Task objective: From the data below, retype exactly the lines starting with the one that contains "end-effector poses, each" and ending with the one that contains "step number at", both included.

Given data:

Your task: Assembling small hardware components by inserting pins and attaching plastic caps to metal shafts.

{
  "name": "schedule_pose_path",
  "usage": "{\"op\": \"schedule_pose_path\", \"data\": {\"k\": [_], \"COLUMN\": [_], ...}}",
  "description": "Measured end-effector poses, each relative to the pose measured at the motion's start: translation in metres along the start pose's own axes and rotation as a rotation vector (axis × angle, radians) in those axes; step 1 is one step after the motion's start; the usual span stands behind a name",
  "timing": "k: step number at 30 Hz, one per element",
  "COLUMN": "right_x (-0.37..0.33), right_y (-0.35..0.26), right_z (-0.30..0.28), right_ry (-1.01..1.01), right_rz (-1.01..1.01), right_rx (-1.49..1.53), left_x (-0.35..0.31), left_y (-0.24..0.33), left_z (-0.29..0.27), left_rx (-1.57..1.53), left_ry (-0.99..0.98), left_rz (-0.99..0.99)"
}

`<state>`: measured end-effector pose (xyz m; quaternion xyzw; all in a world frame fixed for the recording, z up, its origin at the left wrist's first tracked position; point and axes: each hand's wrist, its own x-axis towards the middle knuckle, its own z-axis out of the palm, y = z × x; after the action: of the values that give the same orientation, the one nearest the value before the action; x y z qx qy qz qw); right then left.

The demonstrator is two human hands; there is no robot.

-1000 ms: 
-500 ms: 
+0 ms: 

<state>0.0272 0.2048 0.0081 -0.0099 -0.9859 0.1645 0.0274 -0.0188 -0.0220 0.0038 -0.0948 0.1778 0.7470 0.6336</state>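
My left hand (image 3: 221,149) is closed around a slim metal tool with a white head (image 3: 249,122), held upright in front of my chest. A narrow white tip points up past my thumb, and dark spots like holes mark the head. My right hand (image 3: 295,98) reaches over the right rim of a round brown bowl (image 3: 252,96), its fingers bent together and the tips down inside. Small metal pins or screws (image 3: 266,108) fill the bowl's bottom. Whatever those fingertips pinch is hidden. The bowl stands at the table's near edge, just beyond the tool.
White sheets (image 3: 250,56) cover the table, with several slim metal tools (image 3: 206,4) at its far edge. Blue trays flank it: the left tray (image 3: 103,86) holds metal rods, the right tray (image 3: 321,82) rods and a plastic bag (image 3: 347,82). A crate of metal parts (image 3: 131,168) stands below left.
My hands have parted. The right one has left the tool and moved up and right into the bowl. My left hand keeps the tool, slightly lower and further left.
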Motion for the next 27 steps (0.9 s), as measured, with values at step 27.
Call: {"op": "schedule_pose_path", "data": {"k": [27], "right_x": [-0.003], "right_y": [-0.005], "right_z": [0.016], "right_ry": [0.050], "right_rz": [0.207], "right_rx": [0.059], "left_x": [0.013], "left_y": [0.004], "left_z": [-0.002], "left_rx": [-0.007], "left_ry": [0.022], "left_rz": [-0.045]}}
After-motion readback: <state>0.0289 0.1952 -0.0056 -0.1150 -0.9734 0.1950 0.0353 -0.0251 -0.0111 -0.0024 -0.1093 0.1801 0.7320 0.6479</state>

Written solution:
  "description": "Measured end-effector poses, each relative to the pose measured at the motion's start: translation in metres along the start pose's own axes and rotation as a rotation vector (axis × angle, radians) in those axes; step 1 is one step after the motion's start; the usual span stands behind a name",
  "timing": "k: step number at 30 Hz, one per element",

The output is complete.